The Hamas request for an interlocutory application, lodged by Thorpe’s lawyer Daniel Taylor, was refused by the court.
Taylor said that the application was provided to him by Hamas’s political bureau, which is based in Doha, Qatar.
Taylor said there was a lot of “propaganda” about Hamas’ activities on October 7, 2023, and that it was unfair for Australia to brand one side of the Hamas-Israel war as a terror group.
He said Hamas intends to file a subsequent application to the Federal Court and to lodge a formal request with the government to be removed from the terror register.
The Morrison government listed the entirety of Hamas as a terror organisation in 2022 with Labor’s support, joining the United States, United Kingdom, Canada and other nations. Previously, only its armed wing, the Al-Qassam Brigades, was designated as a terror group in Australia.
The terror listing prohibits Australians from providing financial support to Hamas, joining the organisation or recruiting for it.
Executive Council of Australian Jewry co-chief executive Alex Ryvchin said: “Since October 7, we have seen public expressions of support for Hamas as an organisation and specific support for its invasion of Israel and the horrors that accompanied it.
“Now we can see that even as a ceasefire and peace plan was being implemented, and the full terror of their crimes both against Israelis and the people of Gaza was becoming apparent, there were Australians doing Hamas’s bidding.”
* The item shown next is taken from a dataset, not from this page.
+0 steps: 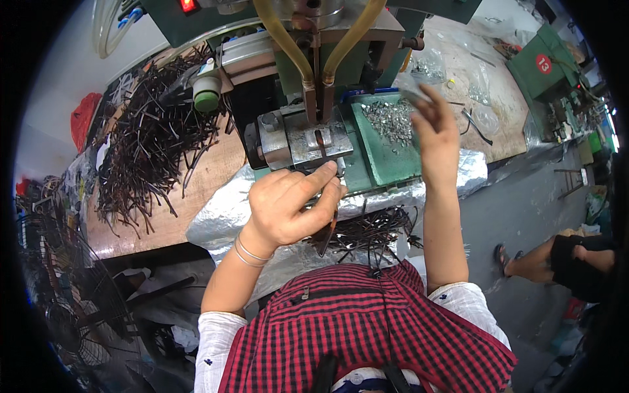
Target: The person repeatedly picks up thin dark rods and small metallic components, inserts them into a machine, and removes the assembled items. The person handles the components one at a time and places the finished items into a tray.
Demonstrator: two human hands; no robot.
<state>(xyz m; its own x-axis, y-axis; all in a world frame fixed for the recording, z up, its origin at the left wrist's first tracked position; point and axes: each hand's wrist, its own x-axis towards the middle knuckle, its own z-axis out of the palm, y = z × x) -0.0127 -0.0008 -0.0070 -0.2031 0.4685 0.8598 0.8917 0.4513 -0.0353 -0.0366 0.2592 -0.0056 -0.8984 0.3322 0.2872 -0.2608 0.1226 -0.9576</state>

Ryvchin continued: “The fact that any Australians would put their names to a document aimed at lifting Hamas’s terror status and asserting its so-called rights should shock and alarm all of us.”
Home Affairs Minister Tony Burke, who is responsible for administering the terror list, said in a July letter that he was satisfied Hamas continued to meet the legislative threshold for being designated a terrorist organisation.
“Specifically, I am satisfied that Hamas continues to directly or indirectly engage in, preparing, planning, assisting in or fostering the doing of a terrorist act and that Hamas continues to advocate for the doing of terrorist acts,” Burke wrote to Taylor.
“Examples of this conduct include that on 7 October 2023, Hamas-led militants conducted a series of co-ordinated terrorist attacks on Israel where a significant number of individuals were killed, including an Australian. In addition, a significant number of individuals were injured or taken hostage ...”
A spokesman for Burke declined to add to his submissions to the court.
Robbie Thorpe argued on radio in October 2024 that Hamas and Lebanese militant group Hezbollah – also a listed terror group in Australia – “are exercising a moral and legal duty of armed resistance to genocide” and that the terror designation is unconstitutional.
Lidia Thorpe, who has labelled Israel’s conduct in Gaza as a genocide, was contacted for comment. She is not a party to the case.
Israel denies that its conduct in the war in Gaza – which killed more than 71,000 people according to the Hamas-run Gaza Health Ministry – has constituted a genocide.
The 2022 listing of Hamas as a terror organisation had bipartisan support but was vigorously debated at the time because the group has both political and military wings.
Ben Saul, an international law expert at the University of Sydney and a special rapporteur for the United Nations, described the original move to designate Hamas as a terror group “broad and excessive”.
Saul argued the move meant that anyone who works for the Hamas government in Gaza – including street sweepers, teachers and nurses – could be considered as terrorists under Australian law and could criminalise Australians providing support to Palestinian friends and family.
“That sends a very strong deterrent message not to get involved in supporting ordinary people in Palestine,” he said.
The Australia Palestine Advocacy Network opposed the terrorist designation as “targeted bigotry” that would undermine the peace process.